August 28, 2008
Are you a parent who is modeling behavior that is harming your children? Do you say things to your kid you wish you could take back? Or are you clueless about how to raise a teen? If you need some help when it comes to raising your children, Dr. Phil has advice for making it through tricky parenting dilemmas.
Be Cautious of Your Behavior
Kids hear what their parents say, and they’re always watching their actions. Words are powerful for young children, and they don’t have a great ability to separate reality and fantasy. “It just kind of all blurs together for them,” Dr. Phil tells his guests. One father calls himself stupid and fat, and now his child writes that he is stupid. “If they see you getting exasperated, then because you’re their role model, they start to internalize the things that they see you do,” Dr. Phil continues. “Don’t think that just because you don’t really think you’re stupid, just because you don’t really think you have a 45 I.Q., that saying it doesn’t impair your ability to function and model it for him.”
Help Your Child Develop a Positive Attitude
Tom and Kathy’s 8-year-old son is extremely competitive when it comes to sports, and he is a sore loser. He often hangs his head, makes angry faces and doesn’t congratulate the other team when his team loses. Dr. Phil suggests the parents sit down and have a conversation with their son to help change his perspective. The best time to chat is during a calm period, not after your child had has lost a game or is in a negative mood. “You’ve got to do more than tell your child what not to do,” Dr. Phil explains. “You’ve got to tell him what to do.” If your kid did not perform as well as he or she liked in school or other activities, you should discuss with him or her three things he or she did well and two things to work on to do better.
Dr. Phil shares his experience of coaching his two sons in basketball. “When they came off the court, I would always say, ‘You should be really proud of yourself, and Dad’s proud of you, but you should proud of yourself. You worked hard; you played hard. You should be proud of that.’ Teach them not to validate themselves by your approval,” he explains. Children should learn to validate themselves from the inside out, not the outside in. He also suggests role playing with your child. “Get him to behave his way to success,” he says.

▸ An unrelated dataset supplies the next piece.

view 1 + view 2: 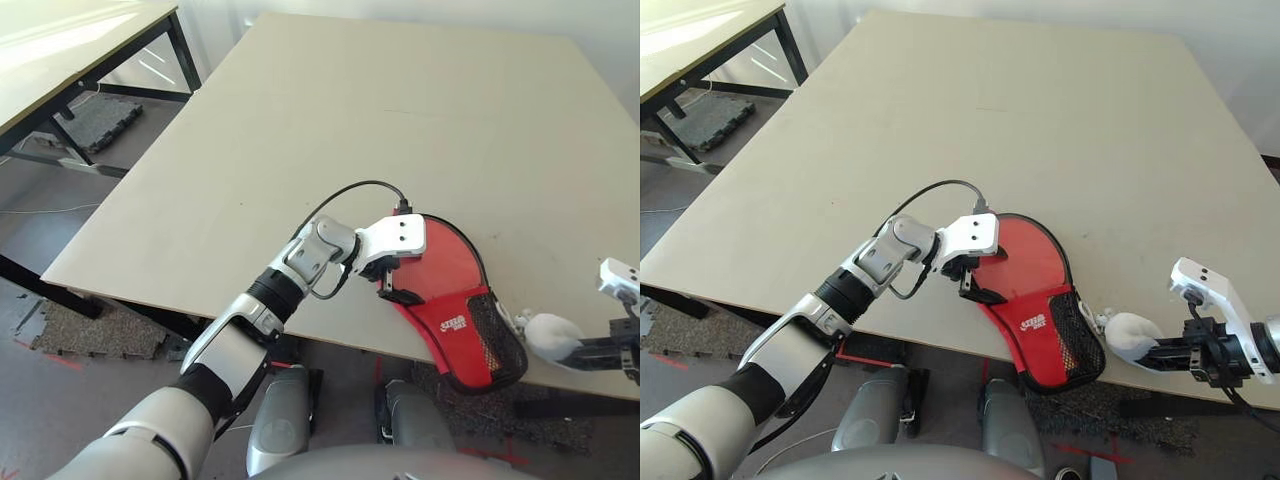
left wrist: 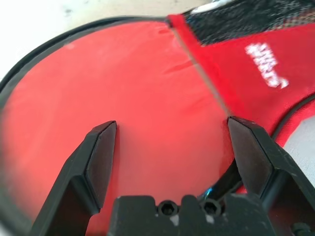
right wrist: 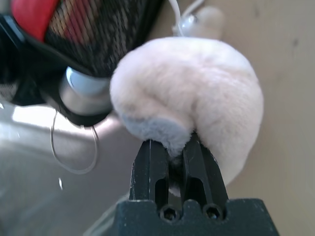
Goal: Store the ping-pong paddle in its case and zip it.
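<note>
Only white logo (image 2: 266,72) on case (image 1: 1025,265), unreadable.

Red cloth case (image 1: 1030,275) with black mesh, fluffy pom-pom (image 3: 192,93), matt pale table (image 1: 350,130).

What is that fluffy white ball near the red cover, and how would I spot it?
Look at the near edge of the table, where the red case overhangs. At the case's narrow end lies the pom-pom charm, pinched by the right gripper. It is the one soft, whitish, furry thing there.
</note>
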`<state>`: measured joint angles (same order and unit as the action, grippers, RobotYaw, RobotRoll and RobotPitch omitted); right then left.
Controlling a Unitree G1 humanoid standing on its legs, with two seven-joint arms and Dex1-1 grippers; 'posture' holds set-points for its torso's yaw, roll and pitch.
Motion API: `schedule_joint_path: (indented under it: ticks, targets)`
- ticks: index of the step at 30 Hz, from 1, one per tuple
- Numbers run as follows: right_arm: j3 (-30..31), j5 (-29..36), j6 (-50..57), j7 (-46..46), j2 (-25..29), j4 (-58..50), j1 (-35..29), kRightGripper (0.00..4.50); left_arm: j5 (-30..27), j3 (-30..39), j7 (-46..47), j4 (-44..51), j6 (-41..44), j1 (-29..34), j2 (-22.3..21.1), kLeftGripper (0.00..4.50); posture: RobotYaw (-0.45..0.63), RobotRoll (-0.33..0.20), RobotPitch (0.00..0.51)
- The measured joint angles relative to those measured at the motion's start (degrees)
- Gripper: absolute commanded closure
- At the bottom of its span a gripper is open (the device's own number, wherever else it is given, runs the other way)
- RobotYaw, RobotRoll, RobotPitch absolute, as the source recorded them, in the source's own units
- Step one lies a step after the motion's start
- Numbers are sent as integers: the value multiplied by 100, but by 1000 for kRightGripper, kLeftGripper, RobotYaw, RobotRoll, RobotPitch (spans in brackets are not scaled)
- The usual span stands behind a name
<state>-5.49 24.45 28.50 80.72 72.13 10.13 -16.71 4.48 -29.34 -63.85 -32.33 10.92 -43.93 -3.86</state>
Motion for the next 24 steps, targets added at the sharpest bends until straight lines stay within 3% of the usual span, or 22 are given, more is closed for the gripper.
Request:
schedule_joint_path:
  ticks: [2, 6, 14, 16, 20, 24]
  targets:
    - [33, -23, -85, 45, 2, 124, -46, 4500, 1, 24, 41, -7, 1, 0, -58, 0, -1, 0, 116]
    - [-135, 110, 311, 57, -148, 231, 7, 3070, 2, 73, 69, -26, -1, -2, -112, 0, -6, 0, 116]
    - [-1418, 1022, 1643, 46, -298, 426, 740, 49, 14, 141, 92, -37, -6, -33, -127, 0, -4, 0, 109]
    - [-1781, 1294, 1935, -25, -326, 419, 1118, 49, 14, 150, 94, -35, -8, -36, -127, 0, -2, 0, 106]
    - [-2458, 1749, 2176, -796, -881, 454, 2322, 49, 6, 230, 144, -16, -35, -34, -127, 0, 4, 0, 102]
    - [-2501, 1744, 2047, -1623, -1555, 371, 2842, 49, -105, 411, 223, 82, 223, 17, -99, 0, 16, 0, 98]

Do Not Deny Your Child’s Fears
Tracy and Roger have a 5-year-old son who is afraid to sleep in his room by himself. They suspected that his fear developed after seeing certain movies, so they stopped letting him watch. This resolved the issue for a short amount of time, but his fear has returned. Dr. Dan Siegel, a member of the Dr. Phil Advisory Board who does extensive work in psychotherapy with children suggests, “Staying with a child and not denying their feelings is very important.” He suggests they try a new technique with their son. “You say, ‘I see you’re scared. Tell me more about it,’ and if he can learn over time — this may take a few weeks — that whatever he’s feeling, he sees in your eyes it’s going to be OK, soon in his own internal world he’s going to learn that he can feel anything and learn how to soothe himself, so if he does wake up in the middle of the night, he’ll be able to soothe himself and go back to sleep.” They should encourage their son to verbalize as best he can what he is feeling.
Go with Your Gut
Kenneth received custody of his daughter when she was 10 years old. At first, he wanted to be her friend because he didn’t want her to hate him. As time went on, he says his daughter started to take advantage of his generosity. Realizing that kids don’t come with an owner’s manual, he wonders when to let his daughter wear makeup, own a cell phone and start dating.
“There are no absolute answers,” Dr. Siegel says. “You’ve got to look inside yourself and see what feels right, not just what you’re pushed into doing.” He says that his daughter told him that girls start wearing makeup at 13. “I think it’s all a matter of what it means,” he says. “If she’s just doing it to allow herself to present herself to her friends in a nice way and that feels good to you, the consensus is — I think among lots of people — that’s fine. But if she’s making herself up to look like she’s going out for Halloween, that’s a whole different thing.”
Look at the motive behind why your daughter may want to decorate her face. “If it’s a fashion statement, that’s one thing. If it is to attract boys, to look older, to look more mature, to become a magnet, then, all of a sudden, you’ve got to say, ‘She’s obviously not ready to do that,’ because you’re going to create that problem,” Dr. Phil warns.
Realize You Must Be the Eyes and Ears for Your Child
During adolescence — from ages 11 to 20 — a child’s brain continues to change and develop, causing a child to behave without reasoning. “Sometimes, at this age especially, they’re not really ready to engage with boys in a way that they can think clearly,” Dr. Siegel says. Parents must see around the corners for their children to keep them safe, because kids cannot predict the consequences of their actions.